Все в Толике дрожало. Его колотил дикий озноб. Руки были словно ледышки,
нестерпимо мерзли ноги, а голову будто сдавило железным обручем.
В классе стало совсем тихо.
И вдруг все зашевелились. Ребята застучали крышками парт, родители заговорили,
закашляли, зашумели.
— Так зачем же? — воскликнула возмущенно мама Коли Суворова. — Так зачем же вы
держали весь класс, если знали, кто виноват? Тридцать детей сидят голодными!

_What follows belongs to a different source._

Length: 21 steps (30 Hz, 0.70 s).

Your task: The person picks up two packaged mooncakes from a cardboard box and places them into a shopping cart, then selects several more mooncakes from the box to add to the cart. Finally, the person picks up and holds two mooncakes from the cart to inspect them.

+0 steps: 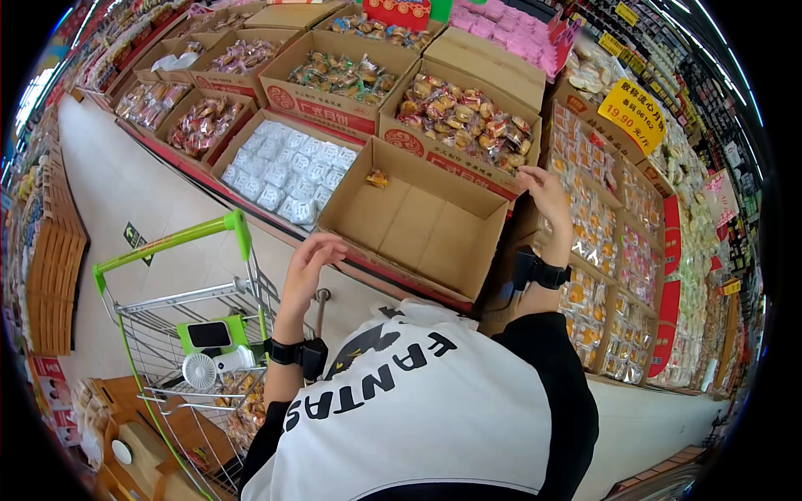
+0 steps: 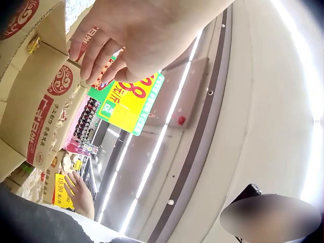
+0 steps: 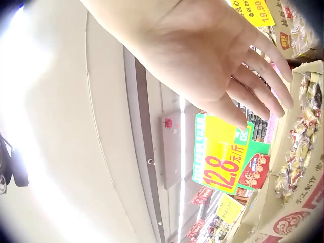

— А затем, — вскинулась на нее Изольда Павловна, и в классе опять стало тихо, —
чтобы преподать и детям, и непонимающим родителям, — она посмотрела на маму
Толика, — урок честности!
— Не знаю! — сказала Колина мама, застегивая пальто и подвигаясь к выходу. — Не
знаю! Может, у вас какие-то свои педагогические приемы, но это возмутительно —
устраивать такой спектакль! Тем более что у Толика действительно какая-то беда! — И
указала на маму, горестно сидевшую рядом с Машкой. — Или вы не видите?
Изольда Павловна медленно покрывалась пунцовыми пятнами, но молчала.
— Пойдем, Коля! — сказала его мама и открыла дверь, едва не столкнувшись с
директором.
Он шагнул в класс, и Толик заметил, как сразу запотела его блестящая лысина.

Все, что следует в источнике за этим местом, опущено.